Survival amplitude, instantaneous energy and decay rate of an unstable system: Analytical results

TL;DR

This paper analytically investigates the late-time behavior of unstable quantum states, revealing that their energy and decay rate tend to minimal values over time, challenging exponential decay assumptions.

Contribution

It provides explicit analytical expressions for the survival amplitude, energy, and decay rate at late times, highlighting non-exponential decay effects in unstable systems.

Findings

Survival amplitude exhibits non-exponential decay at late times.

Energy approaches the system's minimal energy as time progresses.

Decay rate tends to zero at late times, indicating slower decay than exponential models.

Abstract

We consider a model of a unstable state defined by the truncated Breit-Wigner energy density distribution function. An analytical form of the survival amplitude $a(t)$ of the state considered is found.
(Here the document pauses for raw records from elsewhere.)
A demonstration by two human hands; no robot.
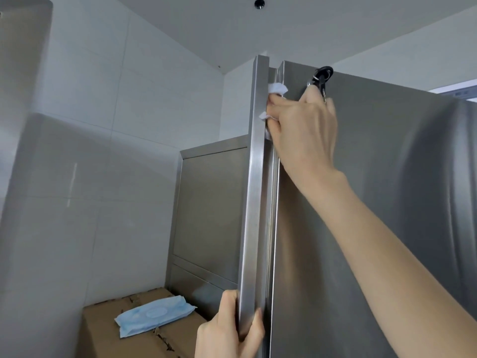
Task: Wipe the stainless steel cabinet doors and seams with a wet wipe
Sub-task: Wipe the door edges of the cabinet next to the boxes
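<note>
A tall stainless steel cabinet fills the right side; its left door (254, 202) stands ajar, edge-on to me, and the right door (374, 177) is closed. My right hand (302, 127) reaches up near the top and holds a crumpled white wet wipe (277, 89) pressed into the seam between the two doors. Low down, my left hand (232, 329) grips the edge of the open door, fingers wrapped round it. A black key with a ring (322, 74) hangs in the right door just above my right hand.
A blue pack of wet wipes (154, 315) lies on a cardboard box (103, 332) at the lower left. Behind it stands a lower steel cabinet (211, 202). White tiled walls (129, 99) close in the corner on the left.
</note>
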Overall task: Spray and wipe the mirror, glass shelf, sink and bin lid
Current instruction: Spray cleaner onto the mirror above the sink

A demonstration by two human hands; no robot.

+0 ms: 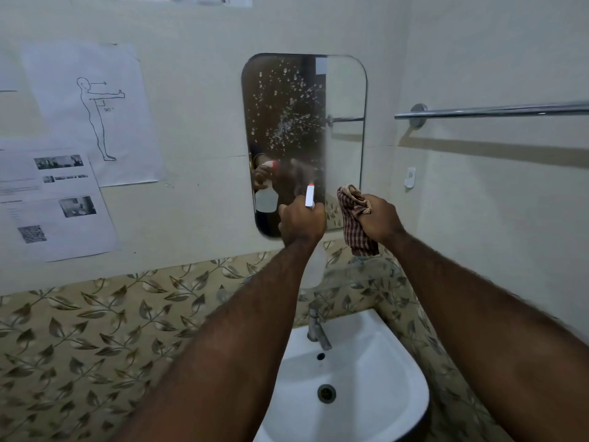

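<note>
White spray droplets (283,124) speckle the upper left part of the round-cornered wall mirror (345,90). I therefore judge the task to be at step 1 of 4: the mirror is partly sprayed, not yet wiped, and its right side looks dry. The left hand (301,223) has its grip curled tight round the neck of a translucent plastic spray bottle (310,196), whose white nozzle points at the lower mirror from close by. The right hand (379,218) holds a bunched brown checked cloth (353,224) in a closed grip, just beside the mirror's lower right corner; whether the cloth touches the glass I cannot tell. Left to do are wiping the mirror, then the clear glass shelf (366,272), faint and blurred just under it, then the white ceramic sink (382,362) below, and the bin lid, which is out of view. A chrome tap (317,327) stands at the sink's back edge and will need wiping round. A chrome towel rail (494,110) runs along the right wall, and printed paper sheets (92,106) hang left of the mirror; neither blocks the glass.
</note>
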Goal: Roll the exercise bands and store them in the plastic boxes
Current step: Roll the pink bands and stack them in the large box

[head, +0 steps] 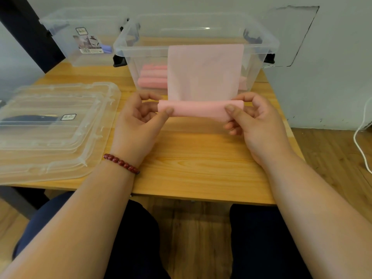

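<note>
The near clear box [196, 49] on the table [201, 158] holds 3 rolled pink bands [153, 75] at its left side. A second box [66, 27] stands behind to the left, its contents unclear. 2 lids [56, 141] lie stacked at the left. A pink band [205, 73] hangs over the near box's front rim, with its lower end rolled. The left hand [136, 121] and right hand [255, 123] each pinch 1 end of that roll between thumb and curled fingers, held above the table.

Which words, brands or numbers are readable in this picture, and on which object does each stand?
Picture sticker on the far clear plastic box: too blurred to read.
Small square label on the flat clear plastic lid: too blurred to read.
No other text shows.
</note>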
Our attention is focused on the late time properties of $a(t)$ and on effects generated by the non--exponential behavior of this amplitude in the late time region: In 1957 Khalfin proved that this amplitude tends to zero as $t$ goes to the infinity more slowly than any exponential function of $t$. This effect can be described using a time-dependent decay rate $\gamma(t)$ and then the Khalfin result means that this $\gamma(t)$ is not a constant but at late times it tends to zero as $t$ goes to the infinity. It appears that the energy $E(t)$ of the unstable state behaves similarly: It tends to the minimal energy $E_{min}$ of the system as $t \to \infty$. Within the model considered we find two first leading time dependent elements of late time asymptotic expansions of $E(t)$ and $\gamma (t)$. We discuss also possible implications of such a late time asymptotic properties of $E(t)$ and $\gamma (t)$ and cases where these properties may manifest themselves.